======== PROVIDED DATA ========
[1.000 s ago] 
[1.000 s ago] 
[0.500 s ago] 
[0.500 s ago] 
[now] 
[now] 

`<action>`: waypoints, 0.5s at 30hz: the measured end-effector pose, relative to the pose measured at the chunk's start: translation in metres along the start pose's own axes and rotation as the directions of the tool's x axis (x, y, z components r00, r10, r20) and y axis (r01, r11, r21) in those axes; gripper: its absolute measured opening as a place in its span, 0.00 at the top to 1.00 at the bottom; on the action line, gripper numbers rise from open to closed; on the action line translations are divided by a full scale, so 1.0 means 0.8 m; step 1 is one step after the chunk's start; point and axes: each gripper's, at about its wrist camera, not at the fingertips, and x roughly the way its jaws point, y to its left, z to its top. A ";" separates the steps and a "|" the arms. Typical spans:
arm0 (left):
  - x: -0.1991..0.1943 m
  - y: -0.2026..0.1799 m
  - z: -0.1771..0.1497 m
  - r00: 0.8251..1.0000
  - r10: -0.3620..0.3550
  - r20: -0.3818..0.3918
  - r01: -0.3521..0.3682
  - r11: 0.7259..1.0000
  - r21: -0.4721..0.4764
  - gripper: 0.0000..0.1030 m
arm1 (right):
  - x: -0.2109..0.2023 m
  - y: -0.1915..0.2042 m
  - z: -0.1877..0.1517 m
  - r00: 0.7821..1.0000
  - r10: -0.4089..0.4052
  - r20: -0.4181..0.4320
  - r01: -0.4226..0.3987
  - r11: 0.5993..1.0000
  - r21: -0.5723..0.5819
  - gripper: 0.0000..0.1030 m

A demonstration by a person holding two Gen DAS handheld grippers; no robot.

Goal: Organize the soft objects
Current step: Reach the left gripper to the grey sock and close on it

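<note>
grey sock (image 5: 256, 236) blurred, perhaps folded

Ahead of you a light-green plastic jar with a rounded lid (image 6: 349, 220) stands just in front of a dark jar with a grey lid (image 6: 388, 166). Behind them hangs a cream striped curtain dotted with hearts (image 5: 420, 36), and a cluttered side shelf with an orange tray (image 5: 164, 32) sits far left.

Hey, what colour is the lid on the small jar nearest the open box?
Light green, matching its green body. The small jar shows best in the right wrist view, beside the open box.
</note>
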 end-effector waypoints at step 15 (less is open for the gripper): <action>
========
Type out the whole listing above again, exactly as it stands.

● SOLUTION
[1.000 s ago] 
[1.000 s ago] 
[0.500 s ago] 
[0.500 s ago] 
[now] 
[now] 

`<action>`: waypoints, 0.5s at 30hz: the measured end-effector pose, relative to the pose measured at the chunk's start: translation in metres along the start pose's own axes and rotation as the directions of the tool's x axis (x, y, z components r00, r10, r20) and y axis (r01, r11, r21) in those axes; gripper: its absolute measured opening as a place in its span, 0.00 at the top to 1.00 at the bottom; on the action line, gripper numbers rise from open to closed; on the action line translations are divided by a full scale, so 1.0 means 0.8 m; step 1 is one step after the chunk's start; point and axes: each gripper's, at about its wrist camera, not at the fingertips, and x roughly the way its jaws point, y to its left, z to its top. A ";" separates the steps and a "|" the arms. Typical spans:
arm0 (left):
  - x: -0.1991..0.1943 m
  - y: -0.2026..0.1799 m
  - z: -0.1771..0.1497 m
  - r00: 0.8251..1.0000
  - r10: -0.3620..0.3550
  - r20: -0.3818..0.3918
  - r01: -0.3521..0.3682
  - r11: 0.7259..1.0000
  - r21: -0.4721..0.4764
  - gripper: 0.0000..0.1030 m
arm1 (right):
  - x: -0.2109..0.2023 m
  - y: -0.1915..0.2042 m
  - z: -0.1877..0.1517 m
  - r00: 0.7821..1.0000
  - r10: -0.4089..0.4052
  - r20: -0.4181..0.4320
  - r01: -0.4226..0.3987
  - r11: 0.5993..1.0000
  - r21: -0.5723..0.5819
  - gripper: 0.0000..0.1030 m

A demonstration by a person holding two Gen DAS handheld grippers; no robot.

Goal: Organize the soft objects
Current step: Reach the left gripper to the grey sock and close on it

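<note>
grey sock (image 5: 256, 236) blurred, perhaps folded

Ahead of you a light-green plastic jar with a rounded lid (image 6: 349, 220) stands just in front of a dark jar with a grey lid (image 6: 388, 166). Behind them hangs a cream striped curtain dotted with hearts (image 5: 420, 36), and a cluttered side shelf with an orange tray (image 5: 164, 32) sits far left.

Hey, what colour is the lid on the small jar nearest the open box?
Light green, matching its green body. The small jar shows best in the right wrist view, beside the open box.
</note>
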 end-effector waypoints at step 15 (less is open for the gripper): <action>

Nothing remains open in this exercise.